• **Aim of the task**: Output the listing exactly, without its pictures.
=== Begin Enclosure ===
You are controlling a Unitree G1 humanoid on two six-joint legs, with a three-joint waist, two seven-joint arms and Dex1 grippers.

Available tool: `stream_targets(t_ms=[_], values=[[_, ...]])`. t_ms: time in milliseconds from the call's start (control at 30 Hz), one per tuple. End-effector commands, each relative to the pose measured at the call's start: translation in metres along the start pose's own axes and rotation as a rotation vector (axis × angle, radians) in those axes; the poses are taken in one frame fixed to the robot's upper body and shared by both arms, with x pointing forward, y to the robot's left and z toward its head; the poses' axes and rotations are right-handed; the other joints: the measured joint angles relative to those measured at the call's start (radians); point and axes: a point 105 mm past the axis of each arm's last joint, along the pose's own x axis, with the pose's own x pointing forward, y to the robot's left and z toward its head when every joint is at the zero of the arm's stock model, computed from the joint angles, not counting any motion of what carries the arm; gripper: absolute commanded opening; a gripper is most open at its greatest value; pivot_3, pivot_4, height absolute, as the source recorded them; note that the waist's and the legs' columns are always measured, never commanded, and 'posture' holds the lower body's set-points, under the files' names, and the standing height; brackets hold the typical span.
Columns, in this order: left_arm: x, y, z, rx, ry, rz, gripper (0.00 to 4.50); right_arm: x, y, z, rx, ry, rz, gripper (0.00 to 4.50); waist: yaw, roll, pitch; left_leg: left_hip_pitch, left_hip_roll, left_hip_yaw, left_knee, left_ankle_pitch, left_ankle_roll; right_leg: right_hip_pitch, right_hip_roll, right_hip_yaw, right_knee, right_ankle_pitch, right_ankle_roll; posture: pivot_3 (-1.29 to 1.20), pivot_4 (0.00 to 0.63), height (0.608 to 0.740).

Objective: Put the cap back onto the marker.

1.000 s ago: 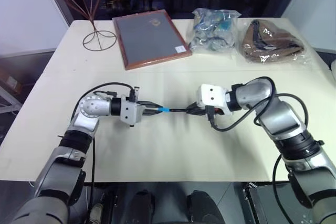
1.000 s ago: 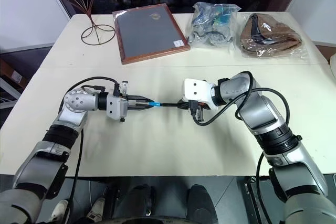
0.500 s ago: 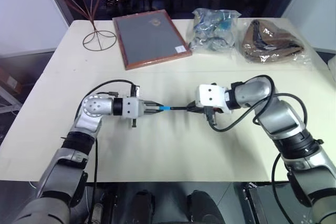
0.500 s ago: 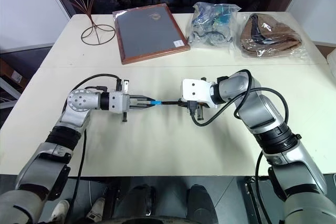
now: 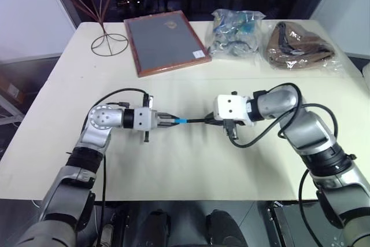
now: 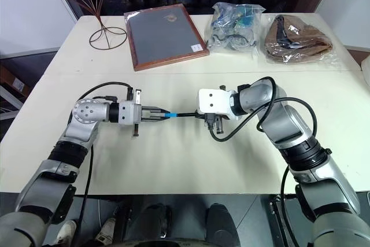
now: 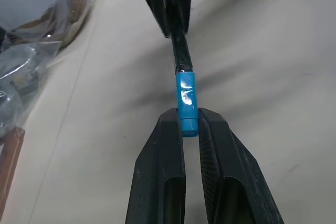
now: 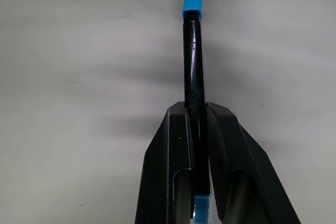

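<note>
— Both jaws clamp: our left gripper (image 7: pixel 190 124) pinches the cap (image 7: pixel 187 95), our right gripper (image 8: pixel 197 111) the marker (image 8: pixel 193 61), joined above the table (image 5: pixel 191 166).
— Our right wrist view adds a blue marker end. One cap, one marker.
</note>
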Motion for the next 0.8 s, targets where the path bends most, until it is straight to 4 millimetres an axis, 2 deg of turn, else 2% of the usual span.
stream_targets(t_ms=[33,300,533,800], values=[[0.018,0.014,0.024,0.149,-0.086,0.017,0.00,0.008,0.013,0.045,-0.126,-0.148,0.075,0.06,0.000,0.000,0.000,0.000,0.000,0.000,0.000,0.000,0.000,0.000,0.000,0.000,0.000,0.000,0.000,0.00,0.150,0.740],[0.020,0.019,0.026,0.173,-0.110,0.078,0.00,0.008,0.012,0.050,-0.078,-0.182,0.072,0.06,0.000,0.000,0.000,0.000,0.000,0.000,0.000,0.000,0.000,0.000,0.000,0.000,0.000,0.000,0.000,0.00,0.150,0.740],[0.021,0.021,0.028,0.040,-0.154,0.120,0.00,0.008,0.013,0.055,-0.050,-0.203,0.078,0.06,-0.001,0.000,0.000,0.000,0.000,0.000,0.000,0.000,0.000,0.000,0.000,0.000,0.000,0.000,0.000,0.00,0.150,0.740],[0.024,0.019,0.032,0.143,-0.152,0.103,0.00,0.008,0.015,0.056,-0.058,-0.199,0.081,0.06,0.000,0.000,0.000,0.000,0.000,0.000,0.000,0.000,0.000,0.000,0.000,0.000,0.000,0.000,0.000,0.00,0.150,0.740]])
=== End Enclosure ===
• **Problem solution**:
You are controlling a Unitree G1 humanoid on two six-joint legs, with a three-joint waist, two seven-joint arms and Dex1 grippers.

Available tool: `stream_targets(t_ms=[_], values=[[_, ...]])`. t_ms: time in milliseconds from the call's start (control at 30 Hz), one per tuple. End-effector commands, each relative to the pose measured at the call's start: translation in metres along the start pose's own axes and rotation as a rotation vector (axis × angle, radians) in those axes; the poses are taken in one frame fixed to the robot's upper body and shared by both arms, with x pointing forward, y to the robot's left and z toward its head; the poses' axes and rotations are right-handed; the other joints: the measured joint angles relative to those measured at the call's start (radians); point and axes: a point 105 mm past the axis of each arm's last joint, along the pose's own x axis, with the pose's own x pointing forward, y to the robot's left and z toward its head when every joint is at the zero of the arm's stock model, computed from the joint angles, not counting any motion of what carries the arm; gripper: absolute commanded opening; a gripper is most open at its greatest value; pivot_3, pivot_4, height absolute, as the source recorded them; note that the waist's and the legs' columns are always measured, never commanded, and 'posture' holds the lower body's set-points, under the files' names, and the standing height; brackets hold the typical span.
Columns, in this order: left_arm: x, y, z, rx, ry, rz, gripper (0.00 to 4.50); right_arm: x, y, z, rx, ry, rz, gripper (0.00 to 4.50); waist: yaw, roll, pitch; left_leg: left_hip_pitch, left_hip_roll, left_hip_yaw, left_knee, left_ankle_pitch, left_ankle_roll; right_leg: right_hip_pitch, right_hip_roll, right_hip_yaw, right_knee, right_ankle_pitch, right_ankle_roll; posture: pivot_3 (-1.29 to 1.20), pivot_4 (0.00 to 0.63), height (0.608 to 0.740).

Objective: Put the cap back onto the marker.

1.000 s ago: 
1.000 s ago: 
0.500 s ago: 
0.500 s ago: 
now: 
now: 
now: 
now: 

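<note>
— Both jaws clamp: our left gripper (image 7: pixel 190 124) pinches the cap (image 7: pixel 187 95), our right gripper (image 8: pixel 197 111) the marker (image 8: pixel 193 61), joined above the table (image 5: pixel 191 166).
— Our right wrist view adds a blue marker end. One cap, one marker.
</note>
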Motion for the next 0.8 s, targets where the path bends most, until it is straight to 4 millimetres an axis, 2 deg of turn, else 2% of the usual span.
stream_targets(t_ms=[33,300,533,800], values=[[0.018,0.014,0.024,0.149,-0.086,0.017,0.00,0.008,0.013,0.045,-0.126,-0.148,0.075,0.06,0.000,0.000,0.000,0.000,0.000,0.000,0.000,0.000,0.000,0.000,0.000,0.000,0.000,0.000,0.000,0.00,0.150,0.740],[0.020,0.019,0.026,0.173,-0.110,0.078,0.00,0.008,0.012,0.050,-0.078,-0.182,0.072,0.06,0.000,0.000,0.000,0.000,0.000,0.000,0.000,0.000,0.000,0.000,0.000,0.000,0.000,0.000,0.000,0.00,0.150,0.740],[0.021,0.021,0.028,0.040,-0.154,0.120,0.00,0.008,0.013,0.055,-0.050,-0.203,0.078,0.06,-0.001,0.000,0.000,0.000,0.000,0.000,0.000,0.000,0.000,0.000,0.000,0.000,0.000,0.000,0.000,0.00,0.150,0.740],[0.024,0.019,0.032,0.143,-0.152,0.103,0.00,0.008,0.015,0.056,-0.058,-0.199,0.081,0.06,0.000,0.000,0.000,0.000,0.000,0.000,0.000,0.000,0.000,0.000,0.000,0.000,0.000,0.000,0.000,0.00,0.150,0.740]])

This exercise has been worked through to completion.